Assignment:
Keep the wording of each record exactly the same when you repeat it, and leave out pictures.

Dataset excerpts:

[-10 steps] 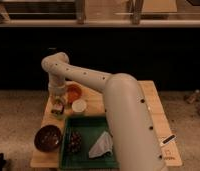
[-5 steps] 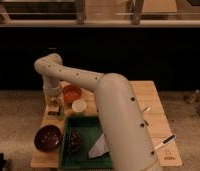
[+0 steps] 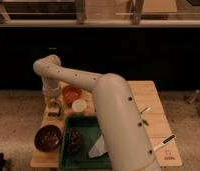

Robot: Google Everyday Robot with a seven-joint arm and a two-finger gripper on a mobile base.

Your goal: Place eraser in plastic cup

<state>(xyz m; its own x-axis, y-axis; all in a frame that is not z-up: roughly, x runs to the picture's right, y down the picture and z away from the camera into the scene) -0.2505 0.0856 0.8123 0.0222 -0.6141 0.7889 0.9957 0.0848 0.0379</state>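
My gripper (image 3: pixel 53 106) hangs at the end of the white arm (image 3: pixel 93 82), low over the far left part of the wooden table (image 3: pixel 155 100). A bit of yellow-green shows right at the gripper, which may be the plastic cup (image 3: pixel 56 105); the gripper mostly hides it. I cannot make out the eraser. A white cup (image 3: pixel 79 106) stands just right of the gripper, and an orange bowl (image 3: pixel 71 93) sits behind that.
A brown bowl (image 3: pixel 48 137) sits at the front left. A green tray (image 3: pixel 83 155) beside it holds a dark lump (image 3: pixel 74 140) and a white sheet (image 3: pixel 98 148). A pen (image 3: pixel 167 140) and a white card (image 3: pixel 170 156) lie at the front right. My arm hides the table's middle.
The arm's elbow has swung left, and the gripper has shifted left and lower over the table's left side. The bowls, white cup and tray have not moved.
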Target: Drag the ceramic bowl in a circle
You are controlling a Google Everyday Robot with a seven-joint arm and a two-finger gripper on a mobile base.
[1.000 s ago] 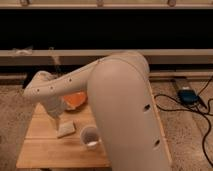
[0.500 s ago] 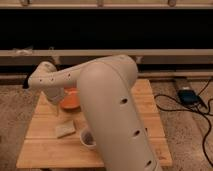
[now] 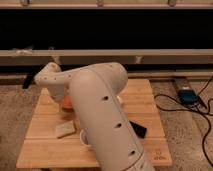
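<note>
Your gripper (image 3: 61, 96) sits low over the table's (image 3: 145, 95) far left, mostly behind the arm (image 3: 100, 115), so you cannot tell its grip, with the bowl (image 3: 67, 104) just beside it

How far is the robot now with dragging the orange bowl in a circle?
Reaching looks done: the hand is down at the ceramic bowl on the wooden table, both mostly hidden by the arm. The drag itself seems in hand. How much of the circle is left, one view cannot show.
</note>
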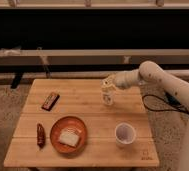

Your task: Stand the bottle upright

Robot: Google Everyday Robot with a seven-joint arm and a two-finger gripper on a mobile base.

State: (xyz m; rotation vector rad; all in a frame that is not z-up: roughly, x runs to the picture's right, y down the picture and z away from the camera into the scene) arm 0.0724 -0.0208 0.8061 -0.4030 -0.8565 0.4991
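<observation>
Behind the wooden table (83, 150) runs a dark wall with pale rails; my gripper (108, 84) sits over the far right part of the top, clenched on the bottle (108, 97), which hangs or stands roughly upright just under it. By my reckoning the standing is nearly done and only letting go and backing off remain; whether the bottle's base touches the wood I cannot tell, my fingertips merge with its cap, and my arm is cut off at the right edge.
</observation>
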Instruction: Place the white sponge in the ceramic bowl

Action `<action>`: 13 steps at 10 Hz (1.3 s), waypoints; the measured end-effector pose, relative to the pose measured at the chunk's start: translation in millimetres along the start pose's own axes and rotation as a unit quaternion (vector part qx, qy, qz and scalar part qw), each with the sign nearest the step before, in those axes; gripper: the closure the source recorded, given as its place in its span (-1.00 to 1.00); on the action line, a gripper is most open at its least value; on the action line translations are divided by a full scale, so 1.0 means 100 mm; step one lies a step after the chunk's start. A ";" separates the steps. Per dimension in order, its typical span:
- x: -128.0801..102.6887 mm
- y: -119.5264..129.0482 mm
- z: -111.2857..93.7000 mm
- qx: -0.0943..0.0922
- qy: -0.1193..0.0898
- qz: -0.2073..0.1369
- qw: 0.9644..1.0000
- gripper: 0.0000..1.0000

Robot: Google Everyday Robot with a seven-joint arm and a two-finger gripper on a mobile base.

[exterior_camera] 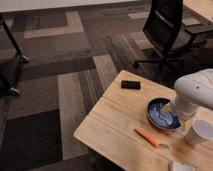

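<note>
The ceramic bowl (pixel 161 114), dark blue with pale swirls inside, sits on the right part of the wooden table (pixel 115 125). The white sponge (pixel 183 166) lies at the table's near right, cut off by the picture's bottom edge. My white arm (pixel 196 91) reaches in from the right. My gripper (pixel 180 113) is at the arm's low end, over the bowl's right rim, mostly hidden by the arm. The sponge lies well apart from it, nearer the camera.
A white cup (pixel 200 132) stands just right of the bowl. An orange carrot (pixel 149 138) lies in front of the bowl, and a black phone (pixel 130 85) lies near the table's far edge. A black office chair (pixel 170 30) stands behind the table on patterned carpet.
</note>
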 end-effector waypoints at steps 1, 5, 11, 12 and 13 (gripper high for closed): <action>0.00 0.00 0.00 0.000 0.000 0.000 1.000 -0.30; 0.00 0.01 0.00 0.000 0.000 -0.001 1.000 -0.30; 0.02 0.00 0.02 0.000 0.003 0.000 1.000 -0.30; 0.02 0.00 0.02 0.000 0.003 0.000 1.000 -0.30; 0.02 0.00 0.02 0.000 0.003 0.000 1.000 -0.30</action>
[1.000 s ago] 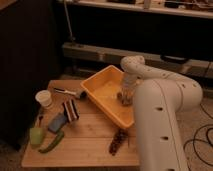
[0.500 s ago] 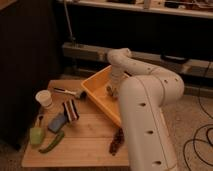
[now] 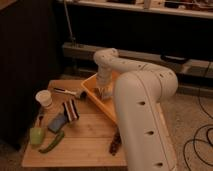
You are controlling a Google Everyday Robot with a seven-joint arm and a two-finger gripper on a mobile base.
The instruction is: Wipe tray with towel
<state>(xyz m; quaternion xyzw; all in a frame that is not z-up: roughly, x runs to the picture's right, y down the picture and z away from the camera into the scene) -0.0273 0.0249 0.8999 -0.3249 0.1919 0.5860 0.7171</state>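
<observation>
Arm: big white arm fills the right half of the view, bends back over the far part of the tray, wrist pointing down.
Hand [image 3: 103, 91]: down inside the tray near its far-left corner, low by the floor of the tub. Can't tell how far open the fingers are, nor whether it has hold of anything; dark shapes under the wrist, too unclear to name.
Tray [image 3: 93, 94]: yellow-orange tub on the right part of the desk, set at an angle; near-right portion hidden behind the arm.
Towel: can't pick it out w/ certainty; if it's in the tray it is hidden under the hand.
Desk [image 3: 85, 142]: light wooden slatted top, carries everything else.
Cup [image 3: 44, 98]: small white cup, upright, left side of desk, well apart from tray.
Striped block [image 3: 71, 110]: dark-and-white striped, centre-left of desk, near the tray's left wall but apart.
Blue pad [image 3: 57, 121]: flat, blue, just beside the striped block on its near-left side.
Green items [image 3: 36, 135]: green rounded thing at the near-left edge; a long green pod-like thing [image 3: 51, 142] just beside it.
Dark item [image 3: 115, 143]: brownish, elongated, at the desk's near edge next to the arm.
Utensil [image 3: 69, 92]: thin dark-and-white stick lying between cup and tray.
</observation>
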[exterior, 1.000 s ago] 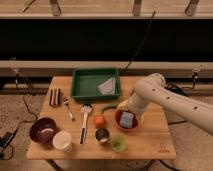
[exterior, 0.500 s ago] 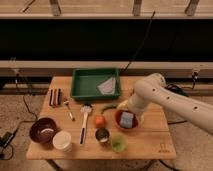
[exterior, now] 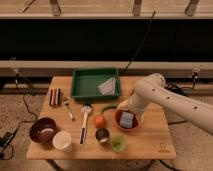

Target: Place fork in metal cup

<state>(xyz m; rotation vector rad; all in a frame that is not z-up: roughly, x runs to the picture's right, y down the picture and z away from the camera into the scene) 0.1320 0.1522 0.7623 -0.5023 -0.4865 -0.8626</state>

Expected answer:
[-10 steps] 
[-5 steps] 
[+0 steps] 

Robot: Google Everyday Robot with a seven-joint arm and a two-finger gripper on a mobile base.

Your goal: Place eraser in plastic cup

<state>(xyz m; its own x-axis, y-axis; all in a frame that is not z-up: roughly, x runs to the picture's right, y down the picture and z away from the camera into the scene) -0.2505 0.0856 0.8123 0.0222 -0.6141 0.7889 0.9957 0.0848 0.0379</state>
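My gripper (image 3: pixel 53 106) hangs at the end of the white arm (image 3: pixel 93 82), low over the far left part of the wooden table (image 3: pixel 155 100). A bit of yellow-green shows right at the gripper, which may be the plastic cup (image 3: pixel 56 105); the gripper mostly hides it. I cannot make out the eraser. A white cup (image 3: pixel 79 106) stands just right of the gripper, and an orange bowl (image 3: pixel 71 93) sits behind that.
A brown bowl (image 3: pixel 48 137) sits at the front left. A green tray (image 3: pixel 83 155) beside it holds a dark lump (image 3: pixel 74 140) and a white sheet (image 3: pixel 98 148). A pen (image 3: pixel 167 140) and a white card (image 3: pixel 170 156) lie at the front right. My arm hides the table's middle.
The arm's elbow has swung left, and the gripper has shifted left and lower over the table's left side. The bowls, white cup and tray have not moved.
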Target: Drag the ceramic bowl in a circle
You are controlling a Google Everyday Robot with a seven-joint arm and a two-finger gripper on a mobile base.
[1.000 s ago] 
[0.500 s ago] 
[now] 
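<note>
Your gripper (image 3: 61, 96) sits low over the table's (image 3: 145, 95) far left, mostly behind the arm (image 3: 100, 115), so you cannot tell its grip, with the bowl (image 3: 67, 104) just beside it

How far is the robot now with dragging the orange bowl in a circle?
Reaching looks done: the hand is down at the ceramic bowl on the wooden table, both mostly hidden by the arm. The drag itself seems in hand. How much of the circle is left, one view cannot show.
</note>
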
Your task: Stand the bottle upright

Robot: Google Everyday Robot with a seven-joint arm and a two-finger gripper on a mobile base.

State: (xyz m; rotation vector rad; all in a frame that is not z-up: roughly, x runs to the picture's right, y down the picture and z away from the camera into the scene) arm 0.0724 -0.0208 0.8061 -0.4030 -0.8565 0.4991
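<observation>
Behind the wooden table (83, 150) runs a dark wall with pale rails; my gripper (108, 84) sits over the far right part of the top, clenched on the bottle (108, 97), which hangs or stands roughly upright just under it. By my reckoning the standing is nearly done and only letting go and backing off remain; whether the bottle's base touches the wood I cannot tell, my fingertips merge with its cap, and my arm is cut off at the right edge.
</observation>
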Instruction: Place the white sponge in the ceramic bowl

Action `<action>`: 13 steps at 10 Hz (1.3 s), waypoints; the measured end-effector pose, relative to the pose measured at the chunk's start: translation in millimetres along the start pose's own axes and rotation as a unit quaternion (vector part qx, qy, qz and scalar part qw), each with the sign nearest the step before, in those axes; gripper: the closure the source recorded, given as its place in its span (-1.00 to 1.00); on the action line, a gripper is most open at its least value; on the action line translations are divided by a full scale, so 1.0 means 100 mm; step one lies a step after the chunk's start. A ";" separates the steps. Per dimension in order, its typical span:
- x: -128.0801..102.6887 mm
- y: -119.5264..129.0482 mm
- z: -111.2857..93.7000 mm
- qx: -0.0943..0.0922
- qy: -0.1193..0.0898
- qz: -0.2073..0.1369
- qw: 0.9644..1.0000
- gripper: 0.0000..1.0000

Robot: Google Everyday Robot with a seven-joint arm and a two-finger gripper on a mobile base.

[exterior_camera] 

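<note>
The ceramic bowl (pixel 161 114), dark blue with pale swirls inside, sits on the right part of the wooden table (pixel 115 125). The white sponge (pixel 183 166) lies at the table's near right, cut off by the picture's bottom edge. My white arm (pixel 196 91) reaches in from the right. My gripper (pixel 180 113) is at the arm's low end, over the bowl's right rim, mostly hidden by the arm. The sponge lies well apart from it, nearer the camera.
A white cup (pixel 200 132) stands just right of the bowl. An orange carrot (pixel 149 138) lies in front of the bowl, and a black phone (pixel 130 85) lies near the table's far edge. A black office chair (pixel 170 30) stands behind the table on patterned carpet.
</note>
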 end-effector waypoints at steps 1, 5, 11, 12 and 13 (gripper high for closed): <action>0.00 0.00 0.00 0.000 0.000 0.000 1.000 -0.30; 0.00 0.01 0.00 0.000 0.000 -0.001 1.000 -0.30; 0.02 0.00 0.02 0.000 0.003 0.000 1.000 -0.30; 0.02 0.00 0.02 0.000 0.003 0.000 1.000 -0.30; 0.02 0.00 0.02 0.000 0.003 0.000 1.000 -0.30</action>
[1.000 s ago] 
[0.500 s ago] 
[now] 
You are controlling a Google Everyday Robot with a seven-joint arm and a two-finger gripper on a mobile base.
The instruction is: Wipe tray with towel
<state>(xyz m; quaternion xyzw; all in a frame that is not z-up: roughly, x runs to the picture's right, y down the picture and z away from the camera into the scene) -0.0273 0.0249 0.8999 -0.3249 0.1919 0.5860 0.7171</state>
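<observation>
Arm: big white arm fills the right half of the view, bends back over the far part of the tray, wrist pointing down.
Hand [image 3: 103, 91]: down inside the tray near its far-left corner, low by the floor of the tub. Can't tell how far open the fingers are, nor whether it has hold of anything; dark shapes under the wrist, too unclear to name.
Tray [image 3: 93, 94]: yellow-orange tub on the right part of the desk, set at an angle; near-right portion hidden behind the arm.
Towel: can't pick it out w/ certainty; if it's in the tray it is hidden under the hand.
Desk [image 3: 85, 142]: light wooden slatted top, carries everything else.
Cup [image 3: 44, 98]: small white cup, upright, left side of desk, well apart from tray.
Striped block [image 3: 71, 110]: dark-and-white striped, centre-left of desk, near the tray's left wall but apart.
Blue pad [image 3: 57, 121]: flat, blue, just beside the striped block on its near-left side.
Green items [image 3: 36, 135]: green rounded thing at the near-left edge; a long green pod-like thing [image 3: 51, 142] just beside it.
Dark item [image 3: 115, 143]: brownish, elongated, at the desk's near edge next to the arm.
Utensil [image 3: 69, 92]: thin dark-and-white stick lying between cup and tray.
</observation>
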[exterior, 1.000 s ago] 
[exterior, 0.500 s ago] 
[exterior, now] 

Target: Place fork in metal cup

<state>(xyz m; rotation vector rad; all in a frame that is not z-up: roughly, x runs to the picture's right, y down the picture and z away from the camera into the scene) 0.1320 0.1522 0.7623 -0.5023 -0.4865 -0.8626</state>

A complete answer has now been given.